Print every line from the start of the data, and when you reach the line with "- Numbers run", include it and stop. Pictures are not part of the copy.

** Available data follows **

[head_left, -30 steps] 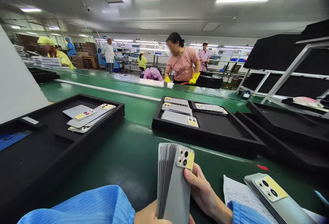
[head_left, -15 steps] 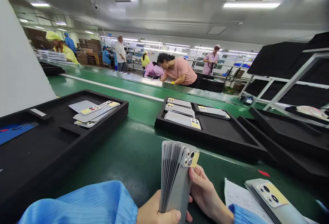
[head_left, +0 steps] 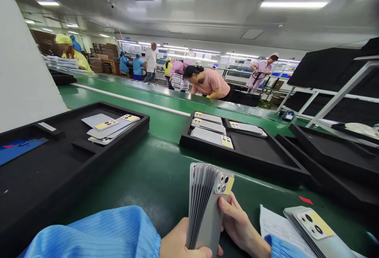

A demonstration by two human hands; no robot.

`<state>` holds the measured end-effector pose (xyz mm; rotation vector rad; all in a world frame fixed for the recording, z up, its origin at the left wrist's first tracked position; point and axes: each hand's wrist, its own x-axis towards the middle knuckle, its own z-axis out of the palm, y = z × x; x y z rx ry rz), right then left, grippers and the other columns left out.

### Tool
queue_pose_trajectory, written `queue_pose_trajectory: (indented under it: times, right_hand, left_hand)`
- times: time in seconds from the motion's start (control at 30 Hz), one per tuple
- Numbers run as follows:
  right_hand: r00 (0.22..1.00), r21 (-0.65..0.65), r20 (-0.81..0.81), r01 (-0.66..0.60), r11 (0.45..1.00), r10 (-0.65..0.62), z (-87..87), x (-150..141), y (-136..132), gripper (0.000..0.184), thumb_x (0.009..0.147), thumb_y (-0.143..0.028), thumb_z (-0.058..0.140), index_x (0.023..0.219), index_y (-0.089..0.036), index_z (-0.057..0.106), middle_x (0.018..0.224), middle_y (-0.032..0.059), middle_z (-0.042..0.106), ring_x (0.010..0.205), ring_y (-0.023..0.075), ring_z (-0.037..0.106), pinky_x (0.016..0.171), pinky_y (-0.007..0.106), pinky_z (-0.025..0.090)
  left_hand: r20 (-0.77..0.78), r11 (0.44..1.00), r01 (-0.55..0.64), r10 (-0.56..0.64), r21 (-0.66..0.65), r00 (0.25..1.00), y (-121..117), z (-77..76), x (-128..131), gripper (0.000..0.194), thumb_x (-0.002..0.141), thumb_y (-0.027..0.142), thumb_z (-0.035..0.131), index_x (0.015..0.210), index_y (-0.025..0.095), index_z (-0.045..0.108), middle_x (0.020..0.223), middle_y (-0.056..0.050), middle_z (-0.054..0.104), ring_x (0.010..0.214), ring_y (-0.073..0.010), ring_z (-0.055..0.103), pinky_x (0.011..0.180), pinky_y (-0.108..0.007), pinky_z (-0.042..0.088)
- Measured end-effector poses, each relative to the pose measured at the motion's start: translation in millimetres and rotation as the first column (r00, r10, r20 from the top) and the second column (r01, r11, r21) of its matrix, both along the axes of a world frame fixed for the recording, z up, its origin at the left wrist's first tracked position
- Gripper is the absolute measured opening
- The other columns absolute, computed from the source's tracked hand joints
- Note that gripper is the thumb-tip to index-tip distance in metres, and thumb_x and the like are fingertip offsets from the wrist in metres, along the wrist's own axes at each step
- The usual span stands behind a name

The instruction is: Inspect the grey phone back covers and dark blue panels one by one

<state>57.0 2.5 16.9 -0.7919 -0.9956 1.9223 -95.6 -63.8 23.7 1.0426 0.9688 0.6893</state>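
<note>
A fanned stack of silver phone back covers stands upright between my hands, the front one showing camera rings and a yellow film patch at its top. My left hand grips the stack low down, thumb across the front cover. On the right edge, my right hand pinches the front cover just under its camera part, fingers behind. At the lower right, more phone back covers lie in a pile over a printed paper sheet.
Ahead, a black tray holds stacks of covers. Another black tray at left has loose covers and a blue sheet. Black trays lie at right. A red scrap rests on the green bench. Co-workers are beyond.
The stack and both hands sit slightly further right in the picture; the grip looks the same. In the background, several people have shifted, and a pile of sheets now shows near a pink-clothed person.
</note>
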Motion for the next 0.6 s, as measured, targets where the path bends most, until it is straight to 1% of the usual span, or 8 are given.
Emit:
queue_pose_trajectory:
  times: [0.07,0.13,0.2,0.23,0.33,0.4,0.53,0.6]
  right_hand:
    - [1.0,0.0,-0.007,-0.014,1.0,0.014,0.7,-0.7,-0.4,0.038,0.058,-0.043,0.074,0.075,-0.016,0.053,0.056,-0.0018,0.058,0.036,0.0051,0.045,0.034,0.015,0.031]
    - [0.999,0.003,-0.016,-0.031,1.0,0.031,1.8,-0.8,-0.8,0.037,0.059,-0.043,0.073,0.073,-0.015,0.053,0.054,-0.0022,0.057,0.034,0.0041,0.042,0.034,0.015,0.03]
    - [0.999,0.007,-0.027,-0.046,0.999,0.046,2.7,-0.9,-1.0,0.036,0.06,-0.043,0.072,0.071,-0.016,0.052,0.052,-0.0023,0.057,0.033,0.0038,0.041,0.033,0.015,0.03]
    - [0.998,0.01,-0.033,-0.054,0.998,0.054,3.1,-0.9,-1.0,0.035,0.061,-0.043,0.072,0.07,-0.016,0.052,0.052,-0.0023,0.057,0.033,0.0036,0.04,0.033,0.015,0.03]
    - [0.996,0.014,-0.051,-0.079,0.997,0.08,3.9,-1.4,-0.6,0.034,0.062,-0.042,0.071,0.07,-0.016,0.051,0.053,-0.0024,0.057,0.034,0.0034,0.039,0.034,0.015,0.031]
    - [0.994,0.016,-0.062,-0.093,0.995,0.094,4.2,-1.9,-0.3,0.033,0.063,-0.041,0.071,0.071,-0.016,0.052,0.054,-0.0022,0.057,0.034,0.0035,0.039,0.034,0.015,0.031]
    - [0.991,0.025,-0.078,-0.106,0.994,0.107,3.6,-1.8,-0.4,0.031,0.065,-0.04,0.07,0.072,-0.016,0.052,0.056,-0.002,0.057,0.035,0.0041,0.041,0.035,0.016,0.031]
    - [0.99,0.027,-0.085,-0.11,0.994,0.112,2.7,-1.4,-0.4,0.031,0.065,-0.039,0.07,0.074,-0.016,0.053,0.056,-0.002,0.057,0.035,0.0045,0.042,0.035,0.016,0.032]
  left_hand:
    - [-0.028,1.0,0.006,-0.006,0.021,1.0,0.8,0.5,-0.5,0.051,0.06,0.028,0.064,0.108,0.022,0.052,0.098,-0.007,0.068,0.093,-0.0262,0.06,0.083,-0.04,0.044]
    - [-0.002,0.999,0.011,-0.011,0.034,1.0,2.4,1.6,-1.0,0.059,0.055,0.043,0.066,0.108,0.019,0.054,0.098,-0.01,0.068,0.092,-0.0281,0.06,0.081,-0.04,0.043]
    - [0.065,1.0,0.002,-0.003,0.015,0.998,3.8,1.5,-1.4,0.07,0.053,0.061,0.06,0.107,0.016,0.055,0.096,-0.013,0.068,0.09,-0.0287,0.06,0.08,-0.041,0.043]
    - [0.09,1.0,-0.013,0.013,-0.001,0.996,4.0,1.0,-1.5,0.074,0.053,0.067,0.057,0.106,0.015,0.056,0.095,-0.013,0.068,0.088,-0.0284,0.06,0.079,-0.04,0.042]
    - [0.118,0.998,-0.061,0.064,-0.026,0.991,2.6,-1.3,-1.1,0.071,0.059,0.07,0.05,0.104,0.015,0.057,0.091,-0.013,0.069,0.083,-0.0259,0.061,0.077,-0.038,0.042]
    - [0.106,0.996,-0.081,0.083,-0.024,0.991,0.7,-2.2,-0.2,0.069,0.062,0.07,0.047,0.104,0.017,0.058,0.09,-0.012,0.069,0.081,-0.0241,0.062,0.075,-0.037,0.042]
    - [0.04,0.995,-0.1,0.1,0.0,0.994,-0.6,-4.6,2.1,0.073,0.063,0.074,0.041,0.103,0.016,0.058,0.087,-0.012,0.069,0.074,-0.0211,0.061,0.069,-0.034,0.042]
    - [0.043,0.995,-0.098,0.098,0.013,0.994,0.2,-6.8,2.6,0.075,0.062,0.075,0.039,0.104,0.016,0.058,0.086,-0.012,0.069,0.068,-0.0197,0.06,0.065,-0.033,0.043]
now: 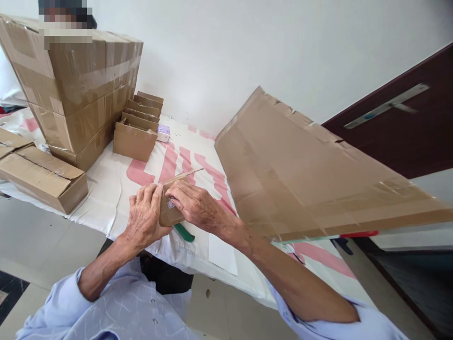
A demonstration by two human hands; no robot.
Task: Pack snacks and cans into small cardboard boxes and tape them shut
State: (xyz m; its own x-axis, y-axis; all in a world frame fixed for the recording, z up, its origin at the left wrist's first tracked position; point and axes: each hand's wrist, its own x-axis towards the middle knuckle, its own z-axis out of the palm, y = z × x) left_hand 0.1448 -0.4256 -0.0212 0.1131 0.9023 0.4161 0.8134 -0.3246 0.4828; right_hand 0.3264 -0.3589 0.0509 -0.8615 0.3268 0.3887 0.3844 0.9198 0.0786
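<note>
Both my hands grip one small brown cardboard box (169,215) just above the table's near edge. My left hand (144,217) wraps the box's left side, fingers curled over its top. My right hand (193,204) presses on the box's right side and top, fingers closed against it. An open flap (184,175) sticks up and away from the box. Something small and pale shows on the box face between my hands. A green object (184,233) lies on the table just under the box.
The table carries a white cloth with pink letters (177,160). A row of several small folded boxes (136,137) stands at the back left, a stack of large taped cartons (78,94) beside it. A large carton (300,165) sits at right. A white sheet (222,255) hangs off the near edge.
</note>
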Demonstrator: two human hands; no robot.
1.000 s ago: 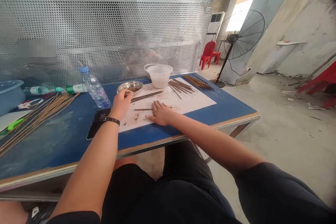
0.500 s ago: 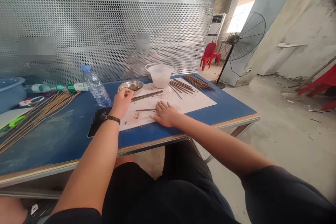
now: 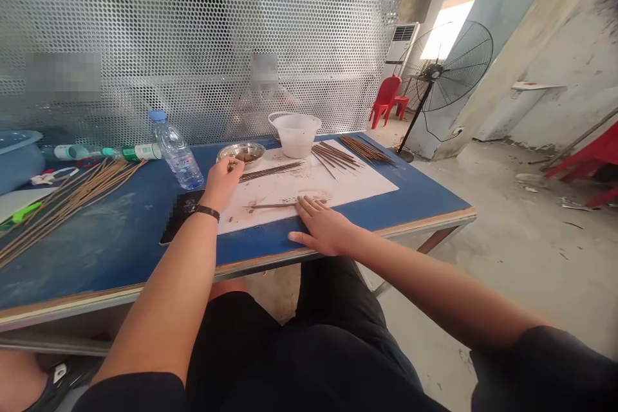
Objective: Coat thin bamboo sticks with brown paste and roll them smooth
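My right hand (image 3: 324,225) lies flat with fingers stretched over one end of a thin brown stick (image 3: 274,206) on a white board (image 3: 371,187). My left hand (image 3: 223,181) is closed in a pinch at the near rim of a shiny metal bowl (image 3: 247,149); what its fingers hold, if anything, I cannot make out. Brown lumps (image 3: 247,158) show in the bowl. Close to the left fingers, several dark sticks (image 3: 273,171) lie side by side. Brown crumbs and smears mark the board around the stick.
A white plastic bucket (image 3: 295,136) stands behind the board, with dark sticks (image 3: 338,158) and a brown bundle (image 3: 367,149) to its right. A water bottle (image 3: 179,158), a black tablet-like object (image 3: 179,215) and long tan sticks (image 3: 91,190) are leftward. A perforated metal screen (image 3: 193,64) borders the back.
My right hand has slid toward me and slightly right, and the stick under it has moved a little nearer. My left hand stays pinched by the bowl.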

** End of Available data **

● **Reply to the exercise**
[head_left, -30 steps] 
[head_left, -15 steps] 
[head_left, +0 steps] 

A demonstration by two human hands; no robot.

`<state>` holds the measured end-effector pose (xyz mm; rotation vector rad; all in a world frame fixed for the recording, z up, its origin at the left wrist's first tracked position; point and axes: each hand's wrist, its own x-axis towards the middle knuckle, its own z-axis out of the palm, y = z × x; x y z rx ry rz), right then left, grippers and the other columns left out.

### Tool
queue_pose_trajectory, written `queue_pose_trajectory: (indented under it: times, right_hand, left_hand)`
- times: time in seconds from the motion's start (control at 30 Hz), one per tuple
- Numbers run as follows:

This answer has no further content.